The first words spoken after violence are rarely tidy.
A woman finds a body at the bottom of a staircase. A mother says her child is gone. A husband whispers into a telephone while someone lies dying nearby. Somewhere, a dispatcher asks for an address, but beneath the practical exchange another conversation is taking place — one the caller does not realise they are having.
This is the territory of statement analyst Peter Hyatt, who believes that language betrays us long before evidence does.
To Hyatt, a 911 call is not simply a plea for help. It is the human mind under pressure, speaking faster than it can fully control itself. In those first frantic moments — before police arrive, before memory hardens into story, before lawyers and television cameras — people reveal themselves in fragments. A missing pronoun. An unnecessary explanation. A curious distancing from the victim. Tiny ruptures in ordinary speech.
Most listeners hear panic.
Hyatt hears priority.
He spent years studying emergency calls with forensic attention, convinced that truthful people and deceptive people speak differently when catastrophe first erupts. Not theatrically. Not obviously. But subtly, instinctively, in ways that ripple beneath the surface of speech.
He often says that the earliest words matter most because they emerge before self-consciousness takes over. The caller has not yet settled into performance. Language arrives raw.
And raw language, Hyatt believes, carries details.
One of the most famous examples is the 1996 911 call placed by Patsy Ramsey after the discovery of a ransom note in the family home. Her six-year-old daughter, JonBenét, was missing.
The call is breathless, chaotic, unforgettable. Yet Hyatt focused on something oddly simple: what Patsy centred in her language.
“We have a kidnapping,” she tells the dispatcher.
Not someone has taken my daughter. Not help my child. The event itself — the kidnapping — moved to the centre of the sentence.
To most people, the distinction seems microscopic. To Hyatt, it was immense. He believed innocent callers instinctively orient themselves toward the endangered person. Their language rushes emotionally toward the victim. But here, he argued, the language organised itself around the circumstance instead.
The call becomes stranger the longer one listens. Patsy moves rapidly between panic and narration, urgency and explanation. Hyatt believed the shifts mattered because guilty knowledge often leaks sideways rather than directly. A person may conceal facts consciously while unconsciously revealing relationship, attitude or psychological distance.
Truth, in Hyatt’s view, does not burst out dramatically.
It seeps.
The same pattern fascinated him in the Michael Peterson case in North Carolina. In December 2001, Peterson phoned emergency services claiming that his wife Kathleen had fallen down a staircase.

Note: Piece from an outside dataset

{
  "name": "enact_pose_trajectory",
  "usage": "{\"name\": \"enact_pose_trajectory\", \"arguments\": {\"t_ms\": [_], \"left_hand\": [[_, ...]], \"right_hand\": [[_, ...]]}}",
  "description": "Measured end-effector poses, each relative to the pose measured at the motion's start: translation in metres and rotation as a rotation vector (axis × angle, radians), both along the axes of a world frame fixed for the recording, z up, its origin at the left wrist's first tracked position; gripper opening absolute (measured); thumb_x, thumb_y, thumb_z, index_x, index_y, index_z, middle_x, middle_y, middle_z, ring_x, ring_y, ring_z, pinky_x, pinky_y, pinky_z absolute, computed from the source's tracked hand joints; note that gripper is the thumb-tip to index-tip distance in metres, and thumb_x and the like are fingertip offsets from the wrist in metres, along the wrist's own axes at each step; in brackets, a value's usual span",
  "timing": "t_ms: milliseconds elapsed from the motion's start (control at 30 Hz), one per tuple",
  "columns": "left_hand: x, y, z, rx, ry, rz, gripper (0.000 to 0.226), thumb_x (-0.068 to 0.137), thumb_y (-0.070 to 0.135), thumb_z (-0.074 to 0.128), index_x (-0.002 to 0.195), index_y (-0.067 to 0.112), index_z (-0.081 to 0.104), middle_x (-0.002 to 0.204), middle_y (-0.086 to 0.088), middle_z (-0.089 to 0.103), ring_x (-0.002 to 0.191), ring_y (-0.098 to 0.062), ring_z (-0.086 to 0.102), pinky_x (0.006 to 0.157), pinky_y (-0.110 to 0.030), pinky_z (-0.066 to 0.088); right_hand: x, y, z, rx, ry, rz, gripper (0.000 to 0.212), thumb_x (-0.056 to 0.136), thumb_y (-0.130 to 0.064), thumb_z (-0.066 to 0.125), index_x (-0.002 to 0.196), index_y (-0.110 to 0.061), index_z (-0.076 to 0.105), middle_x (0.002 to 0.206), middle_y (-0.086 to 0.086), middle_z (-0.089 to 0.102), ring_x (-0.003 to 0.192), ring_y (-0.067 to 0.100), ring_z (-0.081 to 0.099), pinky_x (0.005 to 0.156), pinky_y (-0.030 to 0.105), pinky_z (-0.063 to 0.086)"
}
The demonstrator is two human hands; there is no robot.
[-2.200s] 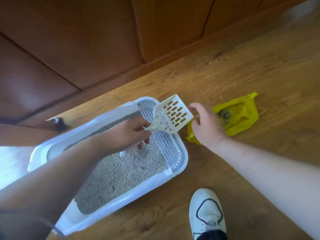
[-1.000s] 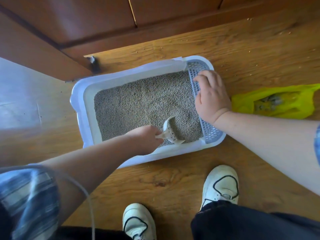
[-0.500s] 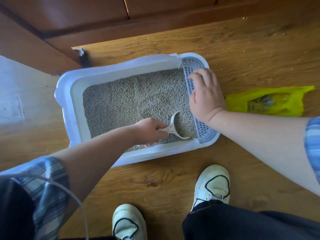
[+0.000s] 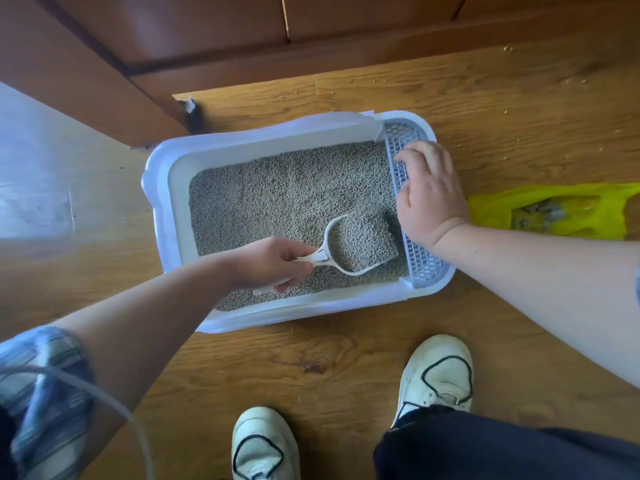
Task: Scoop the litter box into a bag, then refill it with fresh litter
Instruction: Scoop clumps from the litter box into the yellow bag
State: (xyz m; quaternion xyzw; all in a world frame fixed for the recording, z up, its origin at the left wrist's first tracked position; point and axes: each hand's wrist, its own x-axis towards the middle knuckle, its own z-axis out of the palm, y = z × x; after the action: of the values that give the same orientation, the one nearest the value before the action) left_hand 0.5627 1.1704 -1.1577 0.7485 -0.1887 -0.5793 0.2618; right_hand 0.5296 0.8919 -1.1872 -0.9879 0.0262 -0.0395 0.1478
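Two bare hands work over a litter box [image 4: 162, 202] on a wooden floor [image 4: 346, 368]. The left hand [image 4: 273, 265] is curled around the white handle of a scoop [image 4: 360, 244]. The scoop's bowl sits low in the right end of the box, heaped with grey litter [image 4: 277, 188]. The right hand [image 4: 429, 199] lies palm down with its fingers loosely spread on the grey grille [image 4: 424, 265] along the box's right end. It grips nothing and seems to steady the box. A yellow bag [image 4: 606, 202] lies slack on the floor just right of the box, beyond the right wrist, with dark clumps [image 4: 540, 214] showing inside. Stray grains dot the floor further out, and two white shoes [image 4: 436, 372] stand at the near edge.

Scooping appears to be the step in hand, and refilling has not begun. The next move likely calls for lifting the loaded scoop level and carrying it over the grille to the bag. The right hand probably needs to leave the box and hold the bag's mouth open.
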Motion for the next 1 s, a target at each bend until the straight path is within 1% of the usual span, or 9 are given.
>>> {"name": "enact_pose_trajectory", "arguments": {"t_ms": [167, 300, 367, 400, 500, 600, 733, 933, 1000], "left_hand": [[-0.002, 0.016, 0.006, -0.026, -0.024, 0.028, 0.027, 0.101, 0.037, 0.049, 0.078, 0.035, 0.062, 0.057, 0.002, 0.059, 0.048, -0.011, 0.048, 0.057, -0.027, 0.045], [-0.006, 0.021, 0.012, -0.087, -0.029, 0.089, 0.029, 0.101, 0.032, 0.052, 0.077, 0.044, 0.062, 0.055, 0.006, 0.057, 0.045, -0.005, 0.046, 0.050, -0.012, 0.038], [-0.008, 0.021, 0.011, -0.063, -0.084, 0.111, 0.023, 0.100, 0.032, 0.053, 0.086, 0.045, 0.064, 0.053, 0.010, 0.057, 0.044, -0.002, 0.048, 0.049, -0.009, 0.036], [-0.008, 0.021, 0.011, -0.053, -0.093, 0.117, 0.021, 0.100, 0.031, 0.053, 0.087, 0.043, 0.064, 0.052, 0.010, 0.057, 0.043, -0.001, 0.048, 0.049, -0.009, 0.036], [-0.008, 0.023, 0.015, -0.075, -0.086, 0.099, 0.033, 0.100, 0.030, 0.052, 0.071, 0.042, 0.060, 0.053, 0.009, 0.056, 0.046, -0.003, 0.049, 0.053, -0.012, 0.040], [-0.005, 0.027, 0.016, -0.050, -0.097, 0.144, 0.021, 0.100, 0.032, 0.052, 0.083, 0.032, 0.065, 0.058, 0.007, 0.060, 0.049, -0.007, 0.054, 0.051, -0.012, 0.042], [-0.005, 0.030, 0.015, -0.072, -0.089, 0.222, 0.016, 0.100, 0.029, 0.053, 0.092, 0.034, 0.067, 0.061, 0.004, 0.061, 0.050, -0.009, 0.054, 0.049, -0.015, 0.042], [-0.002, 0.026, 0.023, -0.072, -0.047, 0.187, 0.028, 0.102, 0.031, 0.050, 0.079, 0.038, 0.064, 0.053, 0.005, 0.056, 0.044, -0.009, 0.048, 0.047, -0.022, 0.040], [-0.001, 0.025, 0.021, -0.064, -0.078, 0.256, 0.022, 0.101, 0.030, 0.050, 0.089, 0.037, 0.067, 0.053, 0.006, 0.057, 0.044, -0.007, 0.048, 0.047, -0.021, 0.040]], "right_hand": [[0.000, -0.001, 0.000, -0.009, 0.008, -0.004, 0.044, 0.079, -0.005, 0.045, 0.122, -0.006, 0.055, 0.127, 0.013, 0.049, 0.123, 0.031, 0.043, 0.114, 0.038, 0.030], [-0.001, 0.001, 0.000, -0.009, 0.006, -0.006, 0.043, 0.080, -0.004, 0.047, 0.122, -0.006, 0.054, 0.128, 0.013, 0.049, 0.124, 0.030, 0.041, 0.114, 0.038, 0.030], [-0.001, 0.001, -0.001, -0.010, 0.010, -0.005, 0.043, 0.080, -0.004, 0.047, 0.122, -0.006, 0.054, 0.128, 0.013, 0.048, 0.124, 0.030, 0.041, 0.114, 0.037, 0.029], [-0.001, 0.001, -0.001, -0.013, 0.011, -0.007, 0.043, 0.080, -0.004, 0.046, 0.122, -0.006, 0.054, 0.128, 0.013, 0.048, 0.124, 0.030, 0.041, 0.114, 0.037, 0.029], [0.000, 0.001, -0.001, -0.020, 0.012, -0.013, 0.042, 0.080, -0.004, 0.046, 0.122, -0.006, 0.054, 0.129, 0.013, 0.048, 0.124, 0.029, 0.040, 0.114, 0.036, 0.027], [-0.001, 0.003, -0.001, -0.023, 0.013, -0.017, 0.041, 0.080, -0.003, 0.047, 0.121, -0.006, 0.054, 0.129, 0.012, 0.048, 0.124, 0.029, 0.040, 0.114, 0.036, 0.026], [0.000, 0.002, 0.000, -0.034, 0.020, -0.023, 0.041, 0.081, -0.002, 0.047, 0.121, -0.007, 0.053, 0.129, 0.012, 0.047, 0.125, 0.030, 0.041, 0.114, 0.035, 0.027], [0.000, 0.004, 0.000, -0.059, 0.041, -0.018, 0.042, 0.081, -0.004, 0.044, 0.121, -0.008, 0.053, 0.129, 0.011, 0.047, 0.125, 0.030, 0.041, 0.113, 0.036, 0.029], [0.001, 0.003, 0.000, -0.063, 0.042, -0.020, 0.042, 0.080, -0.005, 0.043, 0.121, -0.008, 0.053, 0.129, 0.011, 0.047, 0.125, 0.030, 0.041, 0.113, 0.037, 0.029]]}}
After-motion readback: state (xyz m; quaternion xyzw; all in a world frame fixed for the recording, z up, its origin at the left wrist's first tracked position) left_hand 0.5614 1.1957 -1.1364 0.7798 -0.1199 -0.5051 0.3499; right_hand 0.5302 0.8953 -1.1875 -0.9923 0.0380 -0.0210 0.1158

The call opens with apparent desperation. Peterson says she is still breathing. Blood is everywhere. Hurry.
But Hyatt noted how quickly the language moved beyond emergency into interpretation. Peterson repeatedly reinforced the idea of an accident. The staircase became central almost immediately, as though the explanation arrived simultaneously with the crisis itself.
To Hyatt, this distinction was crucial. A truthful caller absorbed in trauma often remains psychologically trapped inside the immediate moment: help her, she’s not breathing, please come quickly. A deceptive caller, by contrast, may begin unconsciously shaping the meaning of events while the event itself is still unfolding.
One seeks rescue.
The other seeks belief.
Hyatt found another haunting example in the case of Susan Smith, the South Carolina mother who claimed in 1994 that a man had carjacked her vehicle with her two sons inside. The story triggered a national manhunt. Days later, Smith confessed to drowning the children herself.
Her 911 call became, for Hyatt, an extraordinary study in linguistic strain.
Smith spoke of “my children”, yet Hyatt believed the emotional architecture of the call felt curiously external — as though she were describing a tragedy she had watched rather than one she had physically lived. He pointed to the lack of sensory detail, the absence of chaotic memory fragments that often accompany genuine trauma.
People recalling real experience tend to anchor themselves unconsciously in physical reality: what they touched, heard, smelled, saw.
Fabrication often sounds thinner. Cleaner. Constructed from observation rather than memory.
Again and again, Hyatt returns to the same idea: language under stress reveals where the mind truly lives.
This is why he paid such close attention to pronouns. Why he noticed whether someone says “the wife” instead of “my wife”, “the child” instead of “my son.” Why he studied changes in verb tense, slips into passive voice, or oddly formal phrasing in moments that should feel intimate and immediate.
To Hyatt, these are not random quirks.
They are psychological weather.
A 911 call fascinates us because it captures a person standing on the threshold between private reality and public consequence. The caller has not yet crossed fully into the world of investigators and courtrooms. They are still inside the event itself — frightened, improvising, revealing more than they intend.
And somewhere inside those fractured sentences, Hyatt believes, the truth is already speaking.